Records from a data collection
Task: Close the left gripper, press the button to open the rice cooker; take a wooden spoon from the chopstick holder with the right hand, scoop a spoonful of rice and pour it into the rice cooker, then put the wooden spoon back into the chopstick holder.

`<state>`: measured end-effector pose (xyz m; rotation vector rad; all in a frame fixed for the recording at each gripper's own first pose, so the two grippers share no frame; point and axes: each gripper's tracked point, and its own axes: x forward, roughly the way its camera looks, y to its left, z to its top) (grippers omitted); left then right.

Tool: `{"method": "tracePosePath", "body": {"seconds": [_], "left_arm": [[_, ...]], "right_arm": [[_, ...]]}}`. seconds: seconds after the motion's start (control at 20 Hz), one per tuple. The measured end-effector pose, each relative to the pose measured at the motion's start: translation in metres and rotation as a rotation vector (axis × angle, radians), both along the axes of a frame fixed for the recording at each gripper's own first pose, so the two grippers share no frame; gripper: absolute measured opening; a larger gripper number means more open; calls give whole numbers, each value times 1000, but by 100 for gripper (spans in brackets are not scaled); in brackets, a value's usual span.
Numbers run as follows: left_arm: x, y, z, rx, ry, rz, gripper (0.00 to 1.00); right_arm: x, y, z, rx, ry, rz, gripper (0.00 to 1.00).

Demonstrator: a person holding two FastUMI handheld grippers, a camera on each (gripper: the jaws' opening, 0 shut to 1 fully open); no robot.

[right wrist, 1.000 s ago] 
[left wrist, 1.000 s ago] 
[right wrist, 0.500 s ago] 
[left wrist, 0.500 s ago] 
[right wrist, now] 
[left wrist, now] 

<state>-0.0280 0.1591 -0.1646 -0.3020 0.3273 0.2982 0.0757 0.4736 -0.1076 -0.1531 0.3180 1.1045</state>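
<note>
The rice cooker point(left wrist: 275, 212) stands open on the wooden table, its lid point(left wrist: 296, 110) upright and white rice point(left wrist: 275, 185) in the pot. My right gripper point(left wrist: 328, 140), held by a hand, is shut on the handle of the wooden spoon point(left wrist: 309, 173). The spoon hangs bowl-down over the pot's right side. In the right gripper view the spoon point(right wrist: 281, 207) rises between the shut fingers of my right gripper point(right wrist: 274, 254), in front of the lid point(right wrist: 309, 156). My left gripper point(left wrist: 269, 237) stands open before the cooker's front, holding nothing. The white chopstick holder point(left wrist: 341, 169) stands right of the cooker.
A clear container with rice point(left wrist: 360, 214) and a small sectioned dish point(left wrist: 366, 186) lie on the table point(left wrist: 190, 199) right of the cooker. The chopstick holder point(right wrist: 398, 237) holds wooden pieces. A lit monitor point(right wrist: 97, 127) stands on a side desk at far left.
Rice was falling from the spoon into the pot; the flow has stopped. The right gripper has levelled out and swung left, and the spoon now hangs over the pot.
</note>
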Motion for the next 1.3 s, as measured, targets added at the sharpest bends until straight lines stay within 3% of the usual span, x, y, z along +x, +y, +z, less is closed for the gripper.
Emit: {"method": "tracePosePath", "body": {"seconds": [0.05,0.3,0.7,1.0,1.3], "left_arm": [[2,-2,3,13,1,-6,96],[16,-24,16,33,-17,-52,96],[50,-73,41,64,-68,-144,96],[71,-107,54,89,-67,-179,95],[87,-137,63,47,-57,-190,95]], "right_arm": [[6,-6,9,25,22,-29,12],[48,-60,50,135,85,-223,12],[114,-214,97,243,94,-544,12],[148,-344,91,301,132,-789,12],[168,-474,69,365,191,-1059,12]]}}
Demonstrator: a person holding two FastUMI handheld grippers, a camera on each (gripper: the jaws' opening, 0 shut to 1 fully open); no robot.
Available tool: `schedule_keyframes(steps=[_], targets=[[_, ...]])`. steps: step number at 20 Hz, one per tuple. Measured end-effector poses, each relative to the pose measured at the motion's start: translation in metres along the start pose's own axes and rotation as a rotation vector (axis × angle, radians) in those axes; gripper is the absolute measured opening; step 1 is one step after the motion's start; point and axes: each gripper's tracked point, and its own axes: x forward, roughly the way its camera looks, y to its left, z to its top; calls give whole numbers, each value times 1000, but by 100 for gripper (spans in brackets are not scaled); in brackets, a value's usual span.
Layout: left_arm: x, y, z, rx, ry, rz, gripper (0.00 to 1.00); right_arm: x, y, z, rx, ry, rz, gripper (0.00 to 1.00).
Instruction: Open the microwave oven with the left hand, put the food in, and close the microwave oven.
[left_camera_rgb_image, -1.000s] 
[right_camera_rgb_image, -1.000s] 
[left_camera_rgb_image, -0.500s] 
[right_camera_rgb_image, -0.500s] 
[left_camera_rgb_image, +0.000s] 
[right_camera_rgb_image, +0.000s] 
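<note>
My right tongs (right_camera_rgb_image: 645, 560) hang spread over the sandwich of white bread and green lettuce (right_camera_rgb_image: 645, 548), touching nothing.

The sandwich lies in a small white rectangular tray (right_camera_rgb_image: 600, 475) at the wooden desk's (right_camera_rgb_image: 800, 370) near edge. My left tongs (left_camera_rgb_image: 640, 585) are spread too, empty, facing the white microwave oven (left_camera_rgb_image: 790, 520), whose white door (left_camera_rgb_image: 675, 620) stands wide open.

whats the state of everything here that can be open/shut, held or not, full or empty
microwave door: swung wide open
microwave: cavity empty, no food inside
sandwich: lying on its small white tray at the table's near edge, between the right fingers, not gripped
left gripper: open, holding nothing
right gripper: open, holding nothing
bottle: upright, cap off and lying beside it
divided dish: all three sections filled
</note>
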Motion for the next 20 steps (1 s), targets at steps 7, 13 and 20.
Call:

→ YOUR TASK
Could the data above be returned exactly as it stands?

→ RESPONSE AREA
Task: Close the left gripper, press the button to open the rice cooker; take a wooden spoon from the chopstick holder with the right hand, scoop a spoonful of rice and pour it into the rice cooker, then put the wooden spoon back into the chopstick holder.

`<state>`: measured end-effector pose (xyz m; rotation vector rad; all in a frame fixed for the recording at each gripper's own first pose, so the two grippers share no frame; point and axes: each gripper's tracked point, and its own axes: x forward, roughly the way its camera looks, y to its left, z to its top) (grippers omitted); left then right.

Tool: `{"method": "tracePosePath", "body": {"seconds": [_], "left_arm": [[_, ...]], "right_arm": [[_, ...]]}}`. seconds: seconds after the motion's start (control at 20 Hz), one per tuple. The measured end-effector pose, each relative to the pose measured at the motion's start: translation in metres and rotation as a rotation vector (axis × angle, radians), both along the axes of a frame fixed for the recording at each gripper's own first pose, so the two grippers share no frame; gripper: absolute measured opening; a larger gripper number means more open; calls give whole numbers, each value times 1000, but by 100 for gripper (spans in brackets are not scaled); in brackets, a value's usual span.
Numbers run as follows: left_arm: x, y, z, rx, ry, rz, gripper (0.00 to 1.00); right_arm: x, y, z, rx, ry, rz, gripper (0.00 to 1.00).

Demonstrator: a person holding two FastUMI handheld grippers, a camera on each (gripper: the jaws' opening, 0 shut to 1 fully open); no robot.

[right wrist, 1.000 s ago] 
[left wrist, 1.000 s ago] 
[right wrist, 0.500 s ago] 
[left wrist, 0.500 s ago] 
[right wrist, now] 
[left wrist, now] 

<state>-0.0280 0.1591 -0.1646 -0.3020 0.3273 0.2982 0.0757 0.4736 -0.1076 -0.1531 0.3180 1.1045</state>
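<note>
The rice cooker point(left wrist: 275, 212) stands open on the wooden table, its lid point(left wrist: 296, 110) upright and white rice point(left wrist: 275, 185) in the pot. My right gripper point(left wrist: 328, 140), held by a hand, is shut on the handle of the wooden spoon point(left wrist: 309, 173). The spoon hangs bowl-down over the pot's right side. In the right gripper view the spoon point(right wrist: 281, 207) rises between the shut fingers of my right gripper point(right wrist: 274, 254), in front of the lid point(right wrist: 309, 156). My left gripper point(left wrist: 269, 237) stands open before the cooker's front, holding nothing. The white chopstick holder point(left wrist: 341, 169) stands right of the cooker.
A clear container with rice point(left wrist: 360, 214) and a small sectioned dish point(left wrist: 366, 186) lie on the table point(left wrist: 190, 199) right of the cooker. The chopstick holder point(right wrist: 398, 237) holds wooden pieces. A lit monitor point(right wrist: 97, 127) stands on a side desk at far left.
Rice was falling from the spoon into the pot; the flow has stopped. The right gripper has levelled out and swung left, and the spoon now hangs over the pot.
</note>
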Motion for the next 1.3 s, as measured, targets added at the sharpest bends until straight lines stay within 3% of the usual span, x, y, z along +x, +y, +z, less is closed for the gripper.
Emit: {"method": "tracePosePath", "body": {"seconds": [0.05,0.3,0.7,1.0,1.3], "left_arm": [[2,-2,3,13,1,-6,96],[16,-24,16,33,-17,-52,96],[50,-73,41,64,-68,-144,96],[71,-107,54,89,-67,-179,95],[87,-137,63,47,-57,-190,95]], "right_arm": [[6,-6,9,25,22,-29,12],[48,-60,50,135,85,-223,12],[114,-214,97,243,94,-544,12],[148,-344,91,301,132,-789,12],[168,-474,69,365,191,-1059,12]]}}
Demonstrator: a person holding two FastUMI handheld grippers, a camera on each (gripper: the jaws' opening, 0 shut to 1 fully open); no robot.
Available tool: `schedule_keyframes(steps=[_], targets=[[_, ...]])`. steps: step number at 20 Hz, one per tuple. Measured end-effector poses, each relative to the pose measured at the motion's start: translation in metres along the start pose's own axes and rotation as a rotation vector (axis × angle, radians) in those axes; gripper is the absolute measured opening; step 1 is one step after the motion's start; point and axes: each gripper's tracked point, and its own axes: x forward, roughly the way its camera looks, y to its left, z to its top; calls give whole numbers, each value times 1000, but by 100 for gripper (spans in brackets are not scaled); in brackets, a value's usual span.
Layout: left_arm: x, y, z, rx, ry, rz, gripper (0.00 to 1.00); right_arm: x, y, z, rx, ry, rz, gripper (0.00 to 1.00).
Instruction: Open the microwave oven with the left hand, put the food in, and close the microwave oven.
[left_camera_rgb_image, -1.000s] 
[right_camera_rgb_image, -1.000s] 
[left_camera_rgb_image, -0.500s] 
[right_camera_rgb_image, -0.500s] 
[left_camera_rgb_image, +0.000s] 
[right_camera_rgb_image, +0.000s] 
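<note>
My right tongs (right_camera_rgb_image: 645, 560) hang spread over the sandwich of white bread and green lettuce (right_camera_rgb_image: 645, 548), touching nothing.

The sandwich lies in a small white rectangular tray (right_camera_rgb_image: 600, 475) at the wooden desk's (right_camera_rgb_image: 800, 370) near edge. My left tongs (left_camera_rgb_image: 640, 585) are spread too, empty, facing the white microwave oven (left_camera_rgb_image: 790, 520), whose white door (left_camera_rgb_image: 675, 620) stands wide open.

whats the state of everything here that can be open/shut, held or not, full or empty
microwave door: swung wide open
microwave: cavity empty, no food inside
sandwich: lying on its small white tray at the table's near edge, between the right fingers, not gripped
left gripper: open, holding nothing
right gripper: open, holding nothing
bottle: upright, cap off and lying beside it
divided dish: all three sections filled
</note>
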Motion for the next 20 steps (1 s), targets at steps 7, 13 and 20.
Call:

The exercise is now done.